On 9 July 2012 the Government introduced changes to the Immigration Rules, which sought to bring Article 8 of the European Convention on Human Rights, the right to respect for family and private life, within the ambit of the rules. In a Statement of Intent issued at the time, the Government said,

“First, we shall end the situation where those claiming the right to enter or remain in the UK on the basis of ECHR Article 8 – the right to respect for private and family life – do so essentially without regard to the Immigration Rules. The new rules will reflect fully the factors which can weigh for or against an Article 8 claim. They will set proportionate requirements that reflect, as a matter of public policy, the Government’s and Parliament’s view of how individual rights to respect for private or family life should be qualified in the public interest to safeguard the economic well-being of the UK by controlling immigration and to protect the public from foreign criminals. This will mean that failure to meet the requirements of the rules will normally mean failure to establish an Article 8 claim to enter or remain in the UK, and no grant of leave on that basis.”

The scope of Article 8 as defined in the new Immigration Rules is considerably narrower than Article 8 as developed by the European Court of Human Rights and the domestic courts, and introduces a legal requirement (previously rejected by the courts) that applicants must show “exceptional circumstances” or “insurmountable obstacles” to succeed in their claims. Practitioners therefore took the view that the domestic courts were unlikely to accept that Article 8 was exhaustively defined by the new Immigration Rules, particularly as it is unlawful under section 6 of the Human Rights Act 1998 for public authorities to act in a way which is incompatible with a Convention right. There have now been two Upper Tribunal cases in which this view has proved to be correct.

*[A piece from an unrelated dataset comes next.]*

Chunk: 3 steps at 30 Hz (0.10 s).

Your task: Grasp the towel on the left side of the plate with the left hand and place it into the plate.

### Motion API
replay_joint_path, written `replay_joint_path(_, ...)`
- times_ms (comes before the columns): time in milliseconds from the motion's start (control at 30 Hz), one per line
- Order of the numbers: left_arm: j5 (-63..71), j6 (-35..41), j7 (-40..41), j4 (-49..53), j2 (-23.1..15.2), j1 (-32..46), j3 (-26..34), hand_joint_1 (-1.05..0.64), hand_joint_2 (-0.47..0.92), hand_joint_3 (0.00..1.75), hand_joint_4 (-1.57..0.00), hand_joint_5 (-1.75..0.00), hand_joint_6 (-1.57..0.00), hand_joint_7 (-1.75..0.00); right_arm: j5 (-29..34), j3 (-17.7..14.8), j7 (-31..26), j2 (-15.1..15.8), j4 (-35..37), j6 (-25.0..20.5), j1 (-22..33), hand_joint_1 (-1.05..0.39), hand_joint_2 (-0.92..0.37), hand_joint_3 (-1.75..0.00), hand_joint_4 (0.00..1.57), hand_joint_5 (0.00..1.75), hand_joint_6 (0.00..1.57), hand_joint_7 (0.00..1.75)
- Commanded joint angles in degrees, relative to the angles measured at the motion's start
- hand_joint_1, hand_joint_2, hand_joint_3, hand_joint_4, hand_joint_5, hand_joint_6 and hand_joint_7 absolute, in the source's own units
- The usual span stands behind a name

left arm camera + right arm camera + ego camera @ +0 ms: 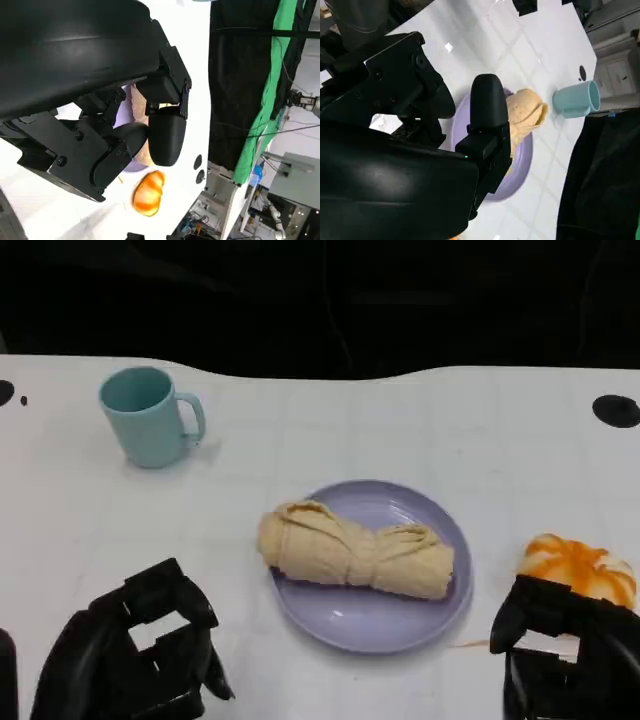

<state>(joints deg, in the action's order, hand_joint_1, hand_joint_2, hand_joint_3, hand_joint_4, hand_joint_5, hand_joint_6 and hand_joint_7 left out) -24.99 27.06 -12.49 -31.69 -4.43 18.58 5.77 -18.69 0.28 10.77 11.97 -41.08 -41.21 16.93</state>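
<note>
Tabletop (420, 410): one, white, faint grid lines, dark backdrop beyond far edge

Plate (440, 612): one, lavender, round, flat on tabletop; landmark for entries below; also seen past the fingers in right wrist view (522, 172)

Towel (352, 551): one, tan, rolled and bunched, lying across the plate, one end overhanging the rim on the mug side; rolled end also visible in right wrist view (525, 112); sliver visible between fingers in left wrist view (138, 105)

Mug (150, 417): one, pale teal, upright, handle turned toward the plate; well apart from plate, beyond it and to robot's left; in right wrist view (576, 99) seen just beyond the towel's end

Orange-and-white rounded object (580, 567): one, on tabletop near the plate on robot's right, not touching it; partly hidden by right hand; also in left wrist view (148, 193)

Left hand (140, 655): one, black, low over tabletop near the plate on robot's left, clear of plate and towel; holding nothing; fingers (165, 137) loosely curled with gaps between them

Right hand (560, 655): one, black, near the plate on robot's right, just in front of the orange-and-white object; holding nothing; fingers (487, 107) reaching toward the plate, spread or curled cannot be told
</note>
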Motion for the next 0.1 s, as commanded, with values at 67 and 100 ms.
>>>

The first case was MF (Article 8-new rules) Nigeria [2012] 00393 (IAC), promulgated on 31 October 2012. The tribunal found that the introduction of the new rules meant that consideration of Article 8 claims is now a two-stage exercise. Judges are first obliged to consider whether an Article 8 claim succeeds under the Immigration Rules. If the decision to refuse the claim under the rules is found to be correct, judges must then consider whether the decision is in compliance with a person’s human rights under s.6 of the Human Rights Act, and apply the broader definition of Article 8.

That decision has now received ringing support from a tribunal chaired by the President in Izuazu (Article 8 – new rules) [2013] UKUT 00045 (IAC), promulgated on 29 January 2013, in which it specifically endorsed the approach in MF. It also pointed out in its head note:

“2. The procedure adopted in relation to the introduction of the new Rules provided a weak form of Parliamentary scrutiny; Parliament has not altered the legal duty of the judge determining appeals to decide on proportionality for himself or herself.

3. There can be no presumption that the Rules will normally be conclusive of the Article 8 assessment or that a fact-sensitive inquiry is normally not needed. The more the new Rules restrict otherwise relevant and weighty considerations from being taken into account, the less regard will be had to them in the assessment of proportionality.

4. When considering whether a decision is in accordance with the law, it has been authoritatively established by the higher courts that the test to be applied is not exceptional circumstances or insurmountable obstacles.”

These decisions are welcome for obvious reasons. However, it now seems likely that for the foreseeable future the Home Office will restrict its consideration of Article 8 claims to its own narrow definition as contained in the Immigration Rules. In doing so, it will be acting unlawfully as it will be acting in a way that is incompatible with the European Convention. Some applicants who should succeed in their Article 8 claims will therefore be forced to appeal to the First-tier Tribunal in order to obtain a correct and lawful decision.

Of course, one way in which the Government could seek to impose its definition of Article 8 upon the domestic courts would be by putting it into primary legislation. However, to do so would create a rift with the Council of Europe and would no doubt lead to adverse judgements in the European Court of Human Rights. It remains to be seen how far along this road the Government is prepared to go.